Dari negeri seberang, yang berjarak ratusan mil, kita hanya mampu menghadirkan kembali masa-masa emas dulu, ketika kita riang dan ceria di atas pundaknya. Tersipu malu, kala dengan bangga Ia menceritakan kehebatan kita di hadapan teman-temannya. Lalu, merangkul kita dengan senyumannya yang hangat. Dia adalah panutan, dia juga adalah kebanggaan.
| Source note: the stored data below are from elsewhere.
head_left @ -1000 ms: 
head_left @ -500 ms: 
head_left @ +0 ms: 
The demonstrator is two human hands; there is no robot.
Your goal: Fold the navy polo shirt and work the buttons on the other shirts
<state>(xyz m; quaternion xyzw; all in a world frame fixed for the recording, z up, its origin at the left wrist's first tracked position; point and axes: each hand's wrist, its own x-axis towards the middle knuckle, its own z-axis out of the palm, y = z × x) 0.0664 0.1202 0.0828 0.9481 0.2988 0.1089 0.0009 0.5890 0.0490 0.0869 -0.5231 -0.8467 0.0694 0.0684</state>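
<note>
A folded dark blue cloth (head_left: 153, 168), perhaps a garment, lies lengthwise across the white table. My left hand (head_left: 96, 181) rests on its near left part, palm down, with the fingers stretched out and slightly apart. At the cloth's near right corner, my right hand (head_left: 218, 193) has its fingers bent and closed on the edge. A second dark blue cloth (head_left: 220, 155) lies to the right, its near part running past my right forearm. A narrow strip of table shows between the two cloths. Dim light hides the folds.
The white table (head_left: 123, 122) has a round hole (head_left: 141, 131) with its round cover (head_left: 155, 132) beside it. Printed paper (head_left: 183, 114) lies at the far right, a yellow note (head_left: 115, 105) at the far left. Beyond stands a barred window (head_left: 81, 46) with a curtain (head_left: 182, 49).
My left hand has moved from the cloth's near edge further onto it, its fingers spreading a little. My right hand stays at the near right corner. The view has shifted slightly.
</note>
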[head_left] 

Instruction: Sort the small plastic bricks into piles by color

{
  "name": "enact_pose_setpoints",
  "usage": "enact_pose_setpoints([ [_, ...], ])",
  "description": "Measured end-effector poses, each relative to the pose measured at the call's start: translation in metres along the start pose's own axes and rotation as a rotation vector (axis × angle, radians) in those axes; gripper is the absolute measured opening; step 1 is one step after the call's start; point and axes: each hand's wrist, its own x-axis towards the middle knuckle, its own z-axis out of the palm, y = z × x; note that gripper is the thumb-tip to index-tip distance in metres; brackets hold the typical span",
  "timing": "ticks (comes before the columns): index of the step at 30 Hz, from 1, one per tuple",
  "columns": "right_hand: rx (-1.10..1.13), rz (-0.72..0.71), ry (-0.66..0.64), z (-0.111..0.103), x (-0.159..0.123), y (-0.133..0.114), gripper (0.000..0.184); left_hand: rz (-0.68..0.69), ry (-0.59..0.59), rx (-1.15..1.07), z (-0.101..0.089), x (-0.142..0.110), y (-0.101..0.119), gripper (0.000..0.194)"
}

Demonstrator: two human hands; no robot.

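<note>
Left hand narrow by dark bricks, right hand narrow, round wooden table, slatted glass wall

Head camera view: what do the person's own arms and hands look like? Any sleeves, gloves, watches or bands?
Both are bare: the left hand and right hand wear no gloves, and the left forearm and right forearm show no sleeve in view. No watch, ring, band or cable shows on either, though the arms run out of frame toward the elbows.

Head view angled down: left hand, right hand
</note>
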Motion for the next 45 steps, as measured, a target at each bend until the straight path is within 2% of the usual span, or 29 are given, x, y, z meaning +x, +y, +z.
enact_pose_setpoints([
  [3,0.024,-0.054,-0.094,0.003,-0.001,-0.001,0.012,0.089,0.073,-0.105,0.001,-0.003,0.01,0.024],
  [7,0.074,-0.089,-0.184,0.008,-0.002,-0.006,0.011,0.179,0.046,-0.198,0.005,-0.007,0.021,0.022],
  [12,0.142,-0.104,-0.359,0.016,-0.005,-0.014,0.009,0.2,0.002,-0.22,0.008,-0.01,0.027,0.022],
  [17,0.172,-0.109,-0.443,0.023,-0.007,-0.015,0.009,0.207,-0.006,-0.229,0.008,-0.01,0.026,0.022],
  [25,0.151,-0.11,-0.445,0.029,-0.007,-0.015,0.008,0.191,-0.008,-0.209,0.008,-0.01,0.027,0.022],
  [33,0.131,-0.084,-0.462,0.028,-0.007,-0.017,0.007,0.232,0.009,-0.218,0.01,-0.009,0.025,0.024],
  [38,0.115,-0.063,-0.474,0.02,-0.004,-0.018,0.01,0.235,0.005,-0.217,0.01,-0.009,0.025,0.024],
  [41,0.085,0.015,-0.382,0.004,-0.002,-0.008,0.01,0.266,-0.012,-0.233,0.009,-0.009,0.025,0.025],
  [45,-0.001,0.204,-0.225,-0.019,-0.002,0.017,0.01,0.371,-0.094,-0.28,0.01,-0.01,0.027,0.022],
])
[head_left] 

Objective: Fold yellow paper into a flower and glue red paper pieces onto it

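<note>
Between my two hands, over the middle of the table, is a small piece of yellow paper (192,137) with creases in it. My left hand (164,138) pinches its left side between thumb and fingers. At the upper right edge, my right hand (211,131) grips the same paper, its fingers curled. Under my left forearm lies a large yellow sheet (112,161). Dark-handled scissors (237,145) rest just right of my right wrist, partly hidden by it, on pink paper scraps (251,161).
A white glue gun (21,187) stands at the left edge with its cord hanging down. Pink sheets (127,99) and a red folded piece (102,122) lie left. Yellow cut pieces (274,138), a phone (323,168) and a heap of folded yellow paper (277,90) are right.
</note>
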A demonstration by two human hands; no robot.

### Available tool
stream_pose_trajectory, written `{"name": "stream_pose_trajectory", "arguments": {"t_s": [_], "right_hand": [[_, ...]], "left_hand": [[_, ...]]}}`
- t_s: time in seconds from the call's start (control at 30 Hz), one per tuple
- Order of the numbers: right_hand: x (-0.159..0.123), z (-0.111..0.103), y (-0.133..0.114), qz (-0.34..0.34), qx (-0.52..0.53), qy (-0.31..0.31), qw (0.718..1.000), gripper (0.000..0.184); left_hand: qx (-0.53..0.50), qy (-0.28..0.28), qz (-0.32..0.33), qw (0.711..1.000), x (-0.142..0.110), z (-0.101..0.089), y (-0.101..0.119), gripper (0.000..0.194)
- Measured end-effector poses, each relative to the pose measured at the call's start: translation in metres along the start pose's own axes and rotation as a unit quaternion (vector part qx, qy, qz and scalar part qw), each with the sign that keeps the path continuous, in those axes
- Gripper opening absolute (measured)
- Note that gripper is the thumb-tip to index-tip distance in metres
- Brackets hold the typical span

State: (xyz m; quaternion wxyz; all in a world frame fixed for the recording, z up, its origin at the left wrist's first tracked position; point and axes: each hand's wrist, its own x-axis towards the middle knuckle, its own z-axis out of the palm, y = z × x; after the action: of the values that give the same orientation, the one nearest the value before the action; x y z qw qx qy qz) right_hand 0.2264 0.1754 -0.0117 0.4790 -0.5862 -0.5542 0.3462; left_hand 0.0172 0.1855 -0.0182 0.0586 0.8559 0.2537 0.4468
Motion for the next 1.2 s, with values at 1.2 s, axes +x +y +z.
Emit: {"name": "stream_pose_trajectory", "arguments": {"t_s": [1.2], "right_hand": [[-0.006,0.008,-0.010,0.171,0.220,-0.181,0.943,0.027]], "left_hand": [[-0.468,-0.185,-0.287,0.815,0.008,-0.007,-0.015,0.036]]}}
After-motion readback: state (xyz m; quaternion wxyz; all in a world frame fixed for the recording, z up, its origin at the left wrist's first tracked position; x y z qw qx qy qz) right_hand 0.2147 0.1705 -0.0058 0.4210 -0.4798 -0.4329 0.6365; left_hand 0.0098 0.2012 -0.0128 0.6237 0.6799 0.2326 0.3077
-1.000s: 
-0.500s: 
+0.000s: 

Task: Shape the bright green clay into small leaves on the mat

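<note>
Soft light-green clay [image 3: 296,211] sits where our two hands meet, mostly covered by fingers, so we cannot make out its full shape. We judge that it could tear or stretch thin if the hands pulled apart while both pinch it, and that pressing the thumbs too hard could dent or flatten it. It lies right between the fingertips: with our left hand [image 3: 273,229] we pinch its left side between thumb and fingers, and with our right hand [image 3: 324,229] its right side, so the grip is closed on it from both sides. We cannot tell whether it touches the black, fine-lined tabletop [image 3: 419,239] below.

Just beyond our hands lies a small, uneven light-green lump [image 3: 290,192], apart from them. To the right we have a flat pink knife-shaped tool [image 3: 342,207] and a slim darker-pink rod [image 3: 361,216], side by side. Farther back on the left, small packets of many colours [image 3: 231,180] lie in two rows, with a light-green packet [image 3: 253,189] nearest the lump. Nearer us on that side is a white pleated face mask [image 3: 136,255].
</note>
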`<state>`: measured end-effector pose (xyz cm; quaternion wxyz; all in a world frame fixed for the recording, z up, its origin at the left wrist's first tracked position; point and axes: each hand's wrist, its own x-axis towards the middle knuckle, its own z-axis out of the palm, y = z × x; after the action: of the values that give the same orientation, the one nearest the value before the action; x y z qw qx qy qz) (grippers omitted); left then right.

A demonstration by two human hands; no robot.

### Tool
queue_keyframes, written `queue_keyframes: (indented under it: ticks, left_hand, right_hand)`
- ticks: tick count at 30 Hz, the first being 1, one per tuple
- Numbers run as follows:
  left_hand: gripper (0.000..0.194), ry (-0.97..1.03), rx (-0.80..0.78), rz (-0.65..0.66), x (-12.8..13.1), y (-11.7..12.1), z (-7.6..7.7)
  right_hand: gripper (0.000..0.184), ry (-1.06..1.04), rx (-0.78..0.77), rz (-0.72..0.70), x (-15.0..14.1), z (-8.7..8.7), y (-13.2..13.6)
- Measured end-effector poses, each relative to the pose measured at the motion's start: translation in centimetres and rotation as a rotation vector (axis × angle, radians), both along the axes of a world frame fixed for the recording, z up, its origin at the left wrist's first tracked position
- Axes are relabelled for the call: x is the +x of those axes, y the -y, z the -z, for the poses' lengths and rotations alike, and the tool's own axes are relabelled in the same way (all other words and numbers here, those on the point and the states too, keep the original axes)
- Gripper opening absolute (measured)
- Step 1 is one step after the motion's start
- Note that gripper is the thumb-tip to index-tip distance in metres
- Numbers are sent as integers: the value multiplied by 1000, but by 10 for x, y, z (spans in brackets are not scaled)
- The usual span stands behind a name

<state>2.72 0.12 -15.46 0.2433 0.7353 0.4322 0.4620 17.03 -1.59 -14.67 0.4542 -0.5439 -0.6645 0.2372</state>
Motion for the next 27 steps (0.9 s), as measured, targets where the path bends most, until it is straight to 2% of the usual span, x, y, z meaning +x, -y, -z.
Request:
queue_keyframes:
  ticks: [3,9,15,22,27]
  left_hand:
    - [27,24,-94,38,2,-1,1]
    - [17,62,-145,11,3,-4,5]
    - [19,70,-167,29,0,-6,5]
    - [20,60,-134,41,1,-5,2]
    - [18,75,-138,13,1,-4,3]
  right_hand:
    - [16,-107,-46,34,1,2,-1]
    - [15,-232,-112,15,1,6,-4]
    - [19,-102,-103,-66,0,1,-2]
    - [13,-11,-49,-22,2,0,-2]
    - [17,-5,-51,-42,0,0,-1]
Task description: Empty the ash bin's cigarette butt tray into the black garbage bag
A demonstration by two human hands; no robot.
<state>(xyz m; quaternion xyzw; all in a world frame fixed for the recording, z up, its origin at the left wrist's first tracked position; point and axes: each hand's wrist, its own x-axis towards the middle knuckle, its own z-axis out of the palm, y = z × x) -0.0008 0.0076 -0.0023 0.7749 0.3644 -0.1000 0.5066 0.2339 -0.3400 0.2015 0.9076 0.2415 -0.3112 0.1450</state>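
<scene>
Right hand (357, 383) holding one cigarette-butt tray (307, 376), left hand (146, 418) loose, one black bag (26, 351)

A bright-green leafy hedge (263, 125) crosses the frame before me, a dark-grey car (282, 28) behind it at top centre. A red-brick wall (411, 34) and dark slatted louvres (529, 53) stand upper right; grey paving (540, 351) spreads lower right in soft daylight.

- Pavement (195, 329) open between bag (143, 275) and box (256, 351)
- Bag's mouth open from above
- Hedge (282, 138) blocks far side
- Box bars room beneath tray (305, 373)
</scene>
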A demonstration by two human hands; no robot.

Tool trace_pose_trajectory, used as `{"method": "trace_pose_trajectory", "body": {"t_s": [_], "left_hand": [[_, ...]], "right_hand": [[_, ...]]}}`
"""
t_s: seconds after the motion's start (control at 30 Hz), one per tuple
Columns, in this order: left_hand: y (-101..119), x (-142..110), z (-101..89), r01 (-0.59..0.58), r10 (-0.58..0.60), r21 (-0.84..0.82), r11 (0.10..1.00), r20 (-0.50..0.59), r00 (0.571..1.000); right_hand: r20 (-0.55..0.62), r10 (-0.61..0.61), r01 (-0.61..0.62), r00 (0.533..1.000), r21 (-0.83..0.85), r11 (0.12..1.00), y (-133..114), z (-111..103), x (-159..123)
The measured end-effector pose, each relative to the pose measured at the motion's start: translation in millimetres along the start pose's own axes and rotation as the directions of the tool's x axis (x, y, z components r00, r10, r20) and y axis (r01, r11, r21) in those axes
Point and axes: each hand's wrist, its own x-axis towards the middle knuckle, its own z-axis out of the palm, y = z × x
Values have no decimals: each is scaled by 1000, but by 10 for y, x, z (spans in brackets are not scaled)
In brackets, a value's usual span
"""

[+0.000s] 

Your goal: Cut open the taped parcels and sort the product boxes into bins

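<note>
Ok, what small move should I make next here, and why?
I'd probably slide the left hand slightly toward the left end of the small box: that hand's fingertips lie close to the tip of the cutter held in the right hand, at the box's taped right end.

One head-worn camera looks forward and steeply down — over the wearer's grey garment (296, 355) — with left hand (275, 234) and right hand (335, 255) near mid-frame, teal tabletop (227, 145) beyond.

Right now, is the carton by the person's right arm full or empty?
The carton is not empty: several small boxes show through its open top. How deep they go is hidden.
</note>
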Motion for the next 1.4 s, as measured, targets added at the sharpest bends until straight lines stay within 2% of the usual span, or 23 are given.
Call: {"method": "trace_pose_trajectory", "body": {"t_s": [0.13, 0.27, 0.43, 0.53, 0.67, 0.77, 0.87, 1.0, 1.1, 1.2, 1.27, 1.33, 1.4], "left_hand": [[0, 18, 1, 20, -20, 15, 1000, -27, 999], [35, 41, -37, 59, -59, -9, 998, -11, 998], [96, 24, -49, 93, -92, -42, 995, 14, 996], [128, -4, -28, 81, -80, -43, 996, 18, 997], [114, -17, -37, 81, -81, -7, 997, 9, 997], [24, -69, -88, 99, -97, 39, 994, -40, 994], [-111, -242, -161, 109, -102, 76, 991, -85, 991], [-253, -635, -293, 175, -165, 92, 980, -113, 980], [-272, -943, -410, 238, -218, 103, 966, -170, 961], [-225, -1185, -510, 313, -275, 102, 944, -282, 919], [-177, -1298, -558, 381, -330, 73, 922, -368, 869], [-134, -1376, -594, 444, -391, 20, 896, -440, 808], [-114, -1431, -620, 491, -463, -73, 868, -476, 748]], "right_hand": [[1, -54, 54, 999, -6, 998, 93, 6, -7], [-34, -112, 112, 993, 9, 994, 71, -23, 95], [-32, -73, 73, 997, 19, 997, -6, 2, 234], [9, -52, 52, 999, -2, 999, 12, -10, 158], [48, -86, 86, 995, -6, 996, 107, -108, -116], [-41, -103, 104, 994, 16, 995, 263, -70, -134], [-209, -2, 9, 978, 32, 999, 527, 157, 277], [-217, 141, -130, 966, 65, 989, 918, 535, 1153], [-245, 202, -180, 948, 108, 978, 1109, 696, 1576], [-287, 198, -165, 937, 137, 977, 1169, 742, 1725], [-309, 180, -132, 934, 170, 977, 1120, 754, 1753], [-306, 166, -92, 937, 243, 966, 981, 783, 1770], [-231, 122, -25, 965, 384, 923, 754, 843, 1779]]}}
Untuk itu, dia menjadi sangat layak tuk dikenang dan diceritakan kembali.

Dari jarak ratusan mil, hanya bayangan senyumannya, kala mata terkatup dan hembusan nafas terakhir, keluar, menari menuju Sang Kausa Prima, yang bisa kita rengkuh dalam alam hayal di negeri seberang. Sesal kah kita ? Sekuat tenaga, ku usaha tuk bijak menjawab TIDAK ! Daku senantiasa membiarkan air mata ini mengalir. Tak pernah ada secuil hasrat tuk membendungnya. Yang ku lakukan hanyalah mengekang diri tuk teriak mengobarkan rasa resah yang membuncah, menghimpit isi dada ku. Dalam diam, hanya terdengar getar bibir yang gemetar, Daku menangis !

Nietzche mengelaborasi manusia super dalam zarpach zaratustra nya. Tapi, sayang, filsafat itu terlampau tinggi tuk kupahami. Juga konsep manusia unggul versi Hitler sang Kopral Prusia yang berkumis Jojon itu. Aku hanya ingat, “Bulan bergerak tanpa berisik…, dan Tuhan tak senantiasa bersahabat dengan diam, meski terkadang Ia adalah Sang kebisuan…, kata Gunawan Muhamad. Yah, saat seperti ini, Sartre amat ku rindukan, meski tak ada secuil catatan sastranya yang sempat terekam dalam memori ku.

Dalam keyakinan Islam, Allah telah berkata, “Tiap-tiap yang hidup pasti merasakan mati” (Al-Imran, Surat 3, ayat 185). Sayang sungguh dimalang, dalam glamournya kehidupan, serta padatnya rutinitas keseharian, aku terkadang lupa dan menafikannya. Daku lebih sering pongah, melangkah di atas permukaan bumi. Menatap hidup seolah ta’kan berakhir. “Aku ingin hidup seribu tahun lagi”, kata Khairil Anwar. Si ‘Anwar’ hanya ingin, dan keinginannya justru pupus di usia yang cukup dini.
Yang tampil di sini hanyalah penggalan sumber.